## Your objective
Each line below from the "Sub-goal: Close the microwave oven" line through the "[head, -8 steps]" line, those two included, must be restated word for word; the pictures must not be.

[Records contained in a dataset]

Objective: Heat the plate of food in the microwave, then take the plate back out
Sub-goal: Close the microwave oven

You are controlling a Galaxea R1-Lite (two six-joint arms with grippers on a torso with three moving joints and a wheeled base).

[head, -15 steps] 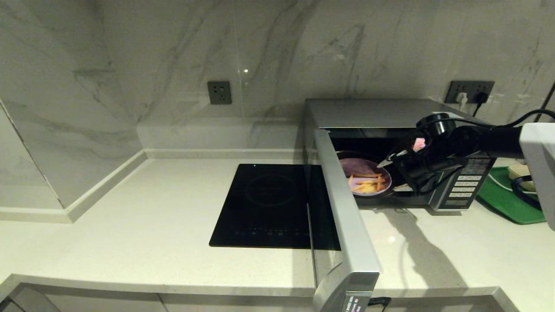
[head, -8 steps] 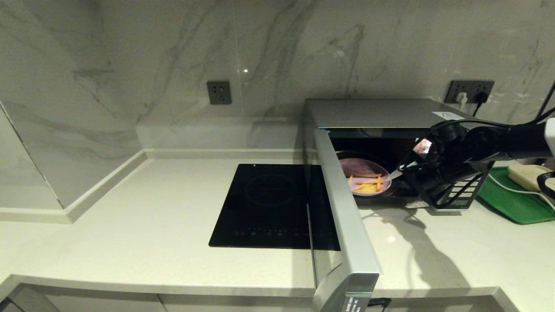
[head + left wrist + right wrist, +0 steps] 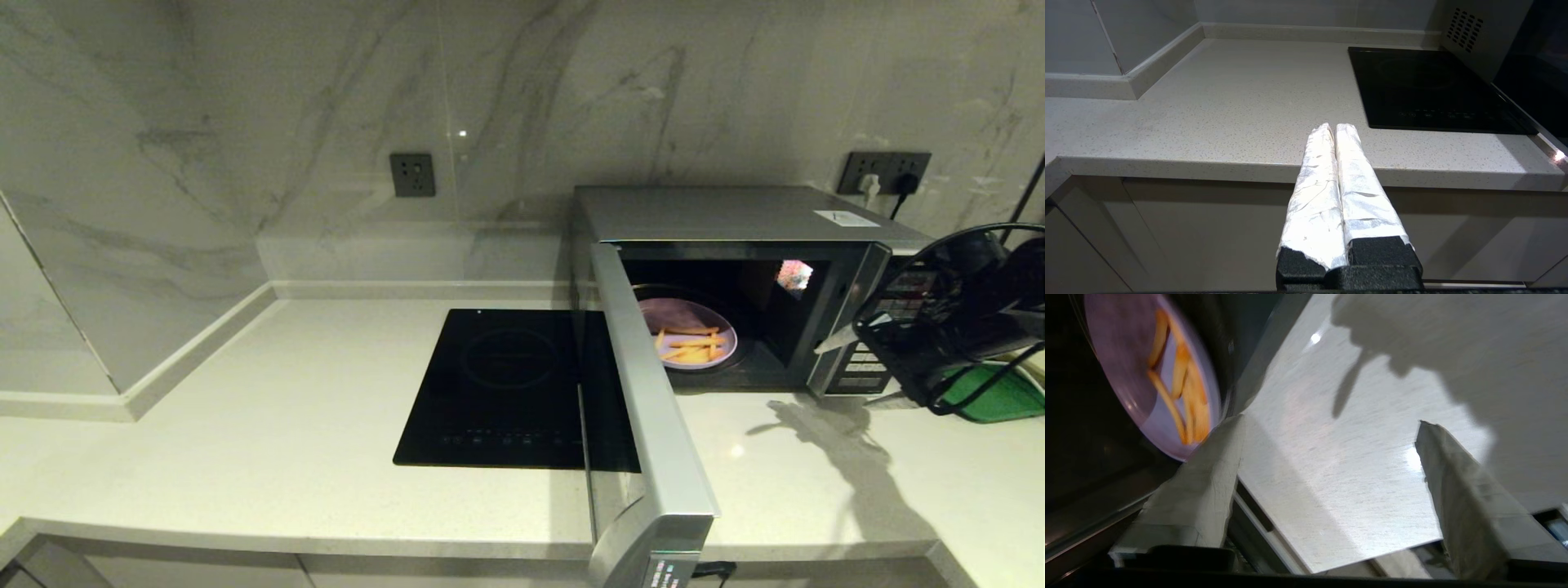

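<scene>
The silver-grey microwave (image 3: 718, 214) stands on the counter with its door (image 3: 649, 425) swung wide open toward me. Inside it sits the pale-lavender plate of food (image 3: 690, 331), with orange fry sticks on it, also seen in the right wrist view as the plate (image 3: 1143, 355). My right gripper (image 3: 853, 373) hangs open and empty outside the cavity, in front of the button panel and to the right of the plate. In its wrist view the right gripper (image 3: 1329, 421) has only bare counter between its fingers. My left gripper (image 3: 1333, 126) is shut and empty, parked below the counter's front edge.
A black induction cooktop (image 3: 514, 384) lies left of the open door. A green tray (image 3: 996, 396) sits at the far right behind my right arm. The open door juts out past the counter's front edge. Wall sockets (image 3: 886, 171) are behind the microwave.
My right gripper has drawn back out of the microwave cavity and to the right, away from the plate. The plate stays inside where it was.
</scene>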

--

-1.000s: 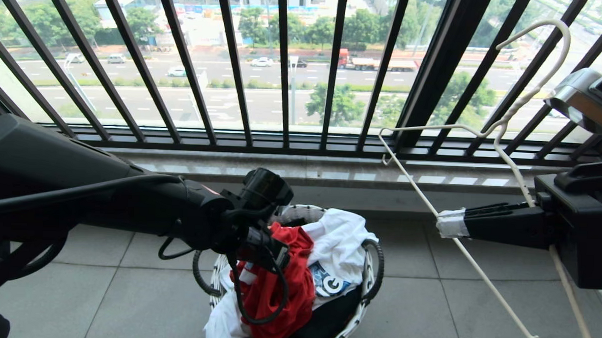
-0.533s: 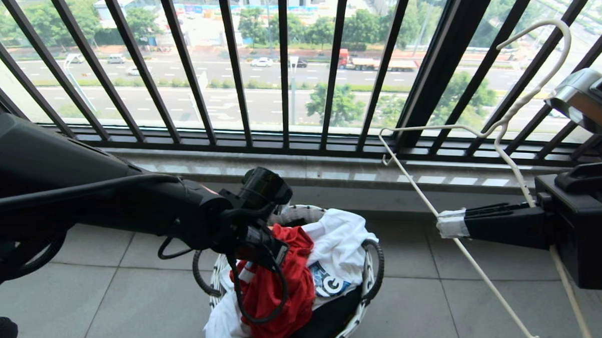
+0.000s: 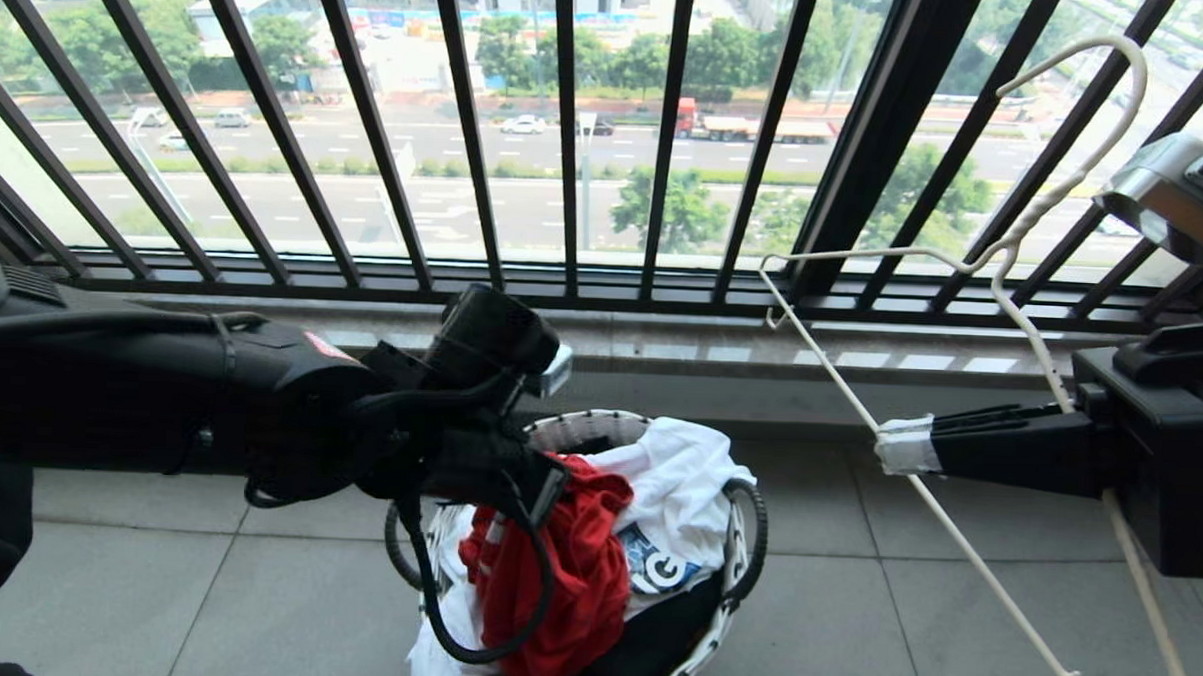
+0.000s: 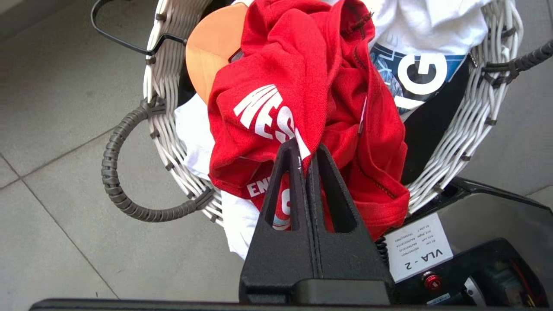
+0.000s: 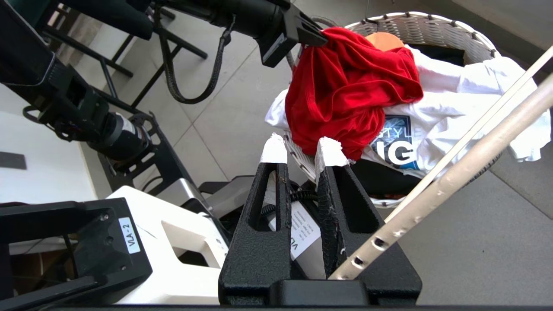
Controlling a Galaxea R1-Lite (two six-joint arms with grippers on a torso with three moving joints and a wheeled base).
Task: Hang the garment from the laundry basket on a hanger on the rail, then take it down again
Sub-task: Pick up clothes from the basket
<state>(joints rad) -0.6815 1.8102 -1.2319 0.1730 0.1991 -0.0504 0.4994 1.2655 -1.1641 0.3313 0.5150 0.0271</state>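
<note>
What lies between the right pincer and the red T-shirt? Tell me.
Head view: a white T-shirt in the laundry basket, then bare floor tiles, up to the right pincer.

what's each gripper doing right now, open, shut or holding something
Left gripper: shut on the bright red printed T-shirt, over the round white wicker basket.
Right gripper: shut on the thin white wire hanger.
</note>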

## Solution to the problem
Sub-goal: Close the microwave oven

You are controlling a Galaxea R1-Lite (two six-joint arms with grippers on a torso with three moving joints and a wheeled base).

[head, -15 steps] 
[head, -8 steps] 

The response to this exercise is now finished.